Personalization is king. But it’s a complicated king that requires attention.
Into the holiday season, the CEO of Etsy, Josh Silverman, has confirmed that searches for “personalized gifts” have been the most popular search term this year… even more popular than “masks.”
Consumers are not only wanting personalized content and experiences, but they’re expecting them. Meaning that for brands and retailers, personalization is in the upper tiers of concern and is being constantly tweaked and updated, given care and attention. But it presents pain points.
I’m sure you’re aware of the following scenario: the sound of your inbox sends you to your emails, where you’ve been sent a reminder about your loyalty rewards, and how they’re set to expire VERY SOON, despite the fact that you’re only just redeemed them. Or, this other scenario: you get an email from a store that has sent you product recommendations based on your likes, past purchases, and browsing habits, yet when your eyebrows rise, your heartbeat quickens, and you click on the link, you find that the products are currently out of stock.
The brand started the interaction, and enticed the consumer into offers and updates, only for them to be faulty, stringing the customer along and ending up in frustration.

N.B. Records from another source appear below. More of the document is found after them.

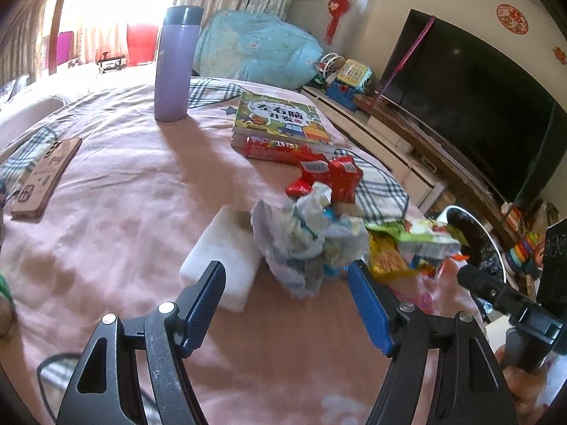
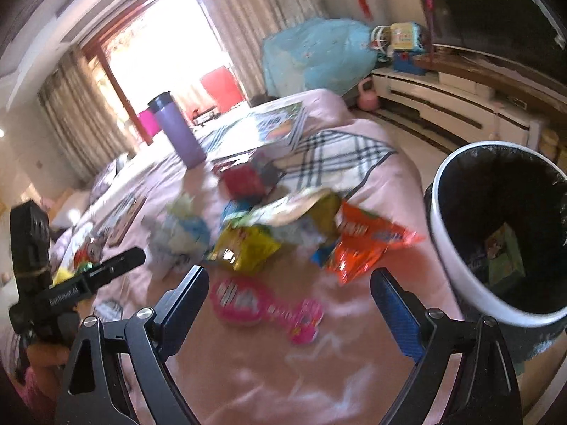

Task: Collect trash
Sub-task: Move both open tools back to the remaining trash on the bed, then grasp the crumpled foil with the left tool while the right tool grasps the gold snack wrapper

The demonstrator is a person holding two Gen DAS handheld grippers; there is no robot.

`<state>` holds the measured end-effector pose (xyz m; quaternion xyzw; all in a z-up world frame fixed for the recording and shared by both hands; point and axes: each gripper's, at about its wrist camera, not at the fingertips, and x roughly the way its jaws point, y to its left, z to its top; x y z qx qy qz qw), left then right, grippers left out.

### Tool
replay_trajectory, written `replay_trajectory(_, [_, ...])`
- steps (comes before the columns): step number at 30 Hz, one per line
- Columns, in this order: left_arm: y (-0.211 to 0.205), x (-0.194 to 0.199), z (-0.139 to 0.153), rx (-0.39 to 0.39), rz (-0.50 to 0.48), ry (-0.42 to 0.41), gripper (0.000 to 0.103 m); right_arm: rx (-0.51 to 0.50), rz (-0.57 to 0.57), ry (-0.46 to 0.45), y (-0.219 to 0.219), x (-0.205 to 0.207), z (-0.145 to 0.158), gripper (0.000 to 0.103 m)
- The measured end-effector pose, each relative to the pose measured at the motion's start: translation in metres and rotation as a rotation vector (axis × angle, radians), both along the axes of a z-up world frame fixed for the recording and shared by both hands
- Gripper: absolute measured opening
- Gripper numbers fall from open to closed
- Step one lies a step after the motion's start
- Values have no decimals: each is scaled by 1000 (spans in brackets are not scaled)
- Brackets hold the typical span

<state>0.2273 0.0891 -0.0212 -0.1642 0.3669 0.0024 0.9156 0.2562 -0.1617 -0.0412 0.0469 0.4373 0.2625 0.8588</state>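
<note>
**On the pink bed: both tools empty, litter heap ahead**

On the pink bedspread (image 1: 124,212) a heap of litter lies near the foot-side edge. Left gripper (image 1: 287,276) hovers low, fingers wide and holding nothing, aimed at the crumpled white-and-blue plastic bag wad (image 1: 304,244). The wad sits just ahead of the tips, touching a white foam block (image 1: 219,258) on its left.

Right gripper (image 2: 288,283) also spread wide, empty. Below it lies a pink plastic toy guitar (image 2: 265,304); beyond that, an orange foil snack packet (image 2: 361,244) and a yellow snack packet (image 2: 244,244). View blurred.

White round bin with black liner (image 2: 457,262) stands beside the bed on the right, with a green carton already inside.

Risks, as judged:
- Left fingers may close on the foam block together with the wad, since the two touch.
- The loose wad could slip free or shed pieces.
- The toy guitar is probably not trash; a right-hand grasp straight down would take it by mistake.
- Packets near the bed's edge could be knocked to the floor rather than into the bin.
</note>
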Motion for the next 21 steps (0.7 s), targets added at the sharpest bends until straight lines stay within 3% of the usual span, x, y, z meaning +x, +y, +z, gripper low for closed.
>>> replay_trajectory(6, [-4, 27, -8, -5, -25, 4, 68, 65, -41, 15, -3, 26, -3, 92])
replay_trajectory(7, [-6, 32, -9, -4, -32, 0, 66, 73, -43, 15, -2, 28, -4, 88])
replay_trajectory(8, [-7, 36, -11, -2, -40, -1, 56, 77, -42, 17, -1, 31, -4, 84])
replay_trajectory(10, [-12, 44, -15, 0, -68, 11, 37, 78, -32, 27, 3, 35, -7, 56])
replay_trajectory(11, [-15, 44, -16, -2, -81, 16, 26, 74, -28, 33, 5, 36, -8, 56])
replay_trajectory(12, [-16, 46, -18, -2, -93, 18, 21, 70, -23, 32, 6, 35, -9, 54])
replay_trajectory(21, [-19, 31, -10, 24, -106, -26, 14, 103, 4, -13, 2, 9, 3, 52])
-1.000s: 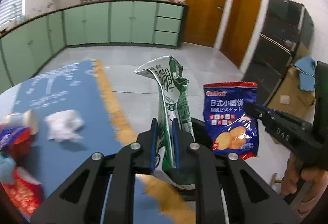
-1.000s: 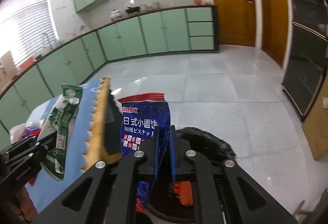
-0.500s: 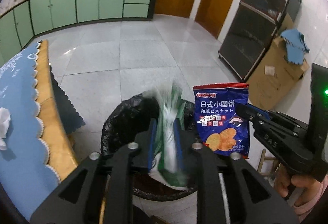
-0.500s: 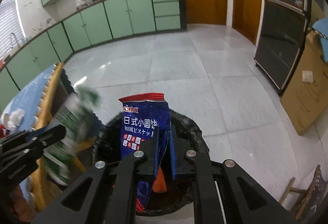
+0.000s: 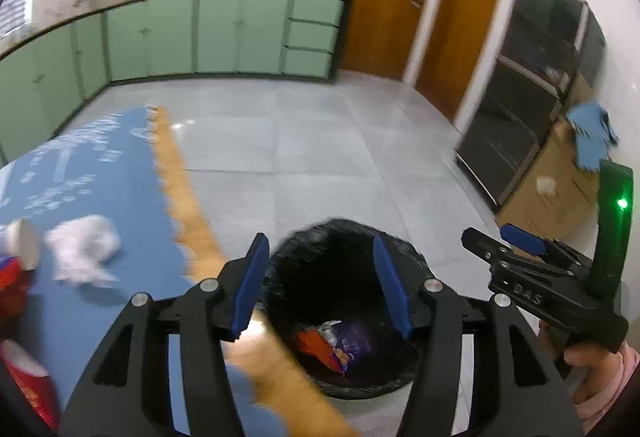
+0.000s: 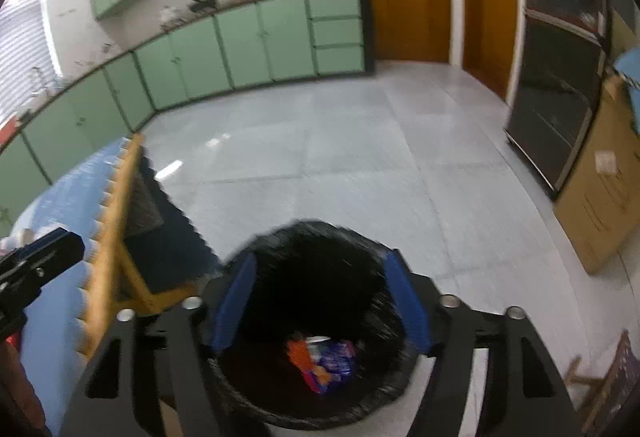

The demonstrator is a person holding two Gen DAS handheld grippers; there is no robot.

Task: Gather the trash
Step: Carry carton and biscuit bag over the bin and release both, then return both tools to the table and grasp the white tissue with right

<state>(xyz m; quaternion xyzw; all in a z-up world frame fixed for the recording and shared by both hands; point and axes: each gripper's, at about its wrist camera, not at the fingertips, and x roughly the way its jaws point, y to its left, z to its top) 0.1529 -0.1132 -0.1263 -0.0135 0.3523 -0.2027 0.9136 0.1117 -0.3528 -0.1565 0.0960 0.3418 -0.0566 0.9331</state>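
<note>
A round bin with a black liner [image 5: 344,237] [image 6: 320,237] stands on the floor beside the table. Snack wrappers [image 5: 340,347] [image 6: 322,361], orange and blue, lie at its bottom. My left gripper [image 5: 322,281] is open and empty above the bin's mouth. My right gripper [image 6: 318,301] is open and empty above the bin too; it also shows in the left wrist view [image 5: 504,241] at the right. A crumpled white tissue [image 5: 82,253], a paper cup [image 5: 20,243] and red packaging [image 5: 12,277] lie on the blue tablecloth [image 5: 80,165].
The table's yellow scalloped edge [image 5: 180,189] [image 6: 120,205] runs beside the bin. Grey tiled floor [image 6: 340,157] stretches to green cabinets [image 5: 200,33]. A dark cabinet [image 5: 532,97] and a cardboard box [image 6: 604,189] stand at the right.
Both grippers opened over the bin. The green-and-white carton left my left gripper and the blue biscuit bag left my right gripper; wrappers now lie in the bin.
</note>
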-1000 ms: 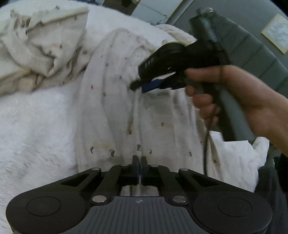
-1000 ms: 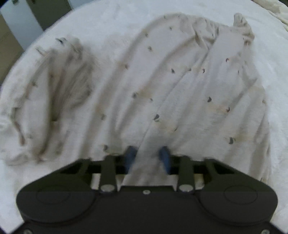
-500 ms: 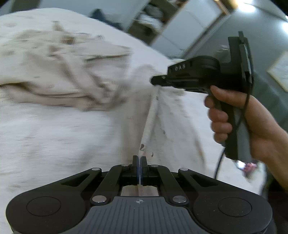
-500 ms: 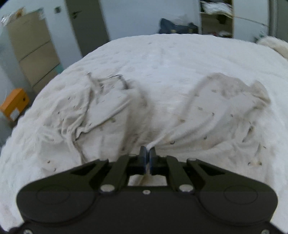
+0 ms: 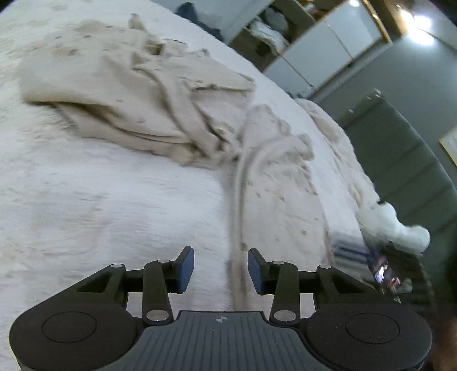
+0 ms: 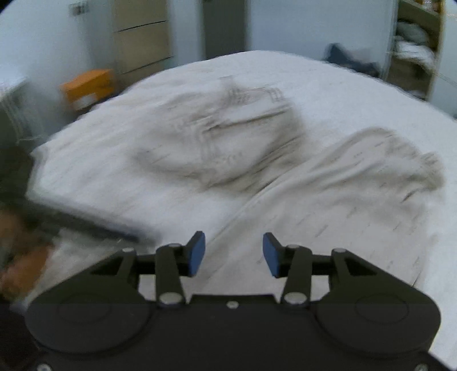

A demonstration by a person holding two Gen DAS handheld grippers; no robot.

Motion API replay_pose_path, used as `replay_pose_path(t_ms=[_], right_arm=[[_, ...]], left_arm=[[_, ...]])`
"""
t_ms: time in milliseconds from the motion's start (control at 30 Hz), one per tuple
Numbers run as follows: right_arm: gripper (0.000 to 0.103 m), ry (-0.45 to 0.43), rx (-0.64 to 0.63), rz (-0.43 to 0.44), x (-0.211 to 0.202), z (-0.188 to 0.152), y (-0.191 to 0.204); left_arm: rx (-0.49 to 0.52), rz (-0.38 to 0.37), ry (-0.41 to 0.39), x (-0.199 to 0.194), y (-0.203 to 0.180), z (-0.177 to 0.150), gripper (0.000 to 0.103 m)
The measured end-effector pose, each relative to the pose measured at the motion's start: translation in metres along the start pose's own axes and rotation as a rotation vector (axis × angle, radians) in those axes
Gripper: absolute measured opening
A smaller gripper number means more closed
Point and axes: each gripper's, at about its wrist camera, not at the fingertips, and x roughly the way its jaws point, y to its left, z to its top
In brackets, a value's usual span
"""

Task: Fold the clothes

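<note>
A beige speckled garment (image 5: pixel 274 185) lies spread on the white bed (image 5: pixel 85 214). Its folded edge (image 5: pixel 237 228) runs down toward my left gripper (image 5: pixel 220 269). That gripper's jaws are opening; the edge lies beneath the gap and the blue pads do not touch it. In the right wrist view the same garment (image 6: pixel 357 194) reaches toward my right gripper (image 6: pixel 234 254), whose jaws are also opening with no cloth pressed between them. A second beige garment (image 5: pixel 128 94) lies crumpled further off and shows blurred (image 6: pixel 222 137) in the right wrist view. The left gripper (image 6: pixel 85 222) and a hand (image 6: pixel 22 256) are blurred at the left.
A grey padded headboard (image 5: pixel 400 148) stands at the right, with a white fluffy heap (image 5: pixel 394 219) and a striped cloth (image 5: pixel 348 248) near it. Open shelves with clothes (image 5: pixel 274 25) are behind the bed. An orange box (image 6: pixel 85 85) sits beyond the bed's far left edge.
Both grippers were shut on the speckled garment's edge and carried it across the bed. Now both have let go and opened, and the right gripper has left the left wrist view.
</note>
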Motion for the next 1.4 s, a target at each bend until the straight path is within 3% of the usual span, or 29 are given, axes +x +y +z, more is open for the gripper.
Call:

As consumers, we expect that the polyamoruous love we have for our favorite brands translate into fulfilling and accurate experience online. At the very least, we expect brands to know who we are, how we shop, what we want, and not to infuriate us with their empty promises – am I still talking about brands or boy/girlfriends?
Unfulfilling online experiences are only going to push customers into the arms of a lover rival.
Each message from a brand gives them a great opportunity to boost value and help out their customers. It can spark our ideas for holiday presents, it can save us money, save us time… and in return we give them more loyalty.
In order to help out brands and retainers, we must first critique them and look at the challenges they are facing in terms of implementing personalization.
As brands expand and scale the more problematic it is to reach out to their customers one-to-one. That’s when data becomes even more important to build better portraits of each customer, which is then used to channel personalized content. But all data is not created equally; choosing the right data is the key in determining which is used to tailor content to each customer.
This is perhaps the reason why just 14% of brands describe themselves as very satisfied with the solutions that have been provided by “decisioning technology”. Put another way, most companies are unhappy with AI, which is not meeting the high demands of their customers.
Data is also often disconnected from each other, unable to talk to each other. Using a platform that is able to pick up data from all areas of the customer journey, and integrate it into how it then communicates to those customers, is how you’re going to boost better online experiences.
Among the very best is the Einstein AI that works across the Salesforce cloud family, including Salesforce Commerce Cloud, the ecommerce platform of choice for brands with the biggest muscles – which is actually broken down into two separate platforms: Salesforce B2C Commerce and Salesforce B2B Commerce.
Salesforce’s Einstein technology works behind the scenes on the back-end that not only collects data but also trains itself to learn customer behavior.
The one thing that brands are increasingly asking for is more intelligent AI, and Salesforce’s Einstein is perhaps the smartest of them – at least for now.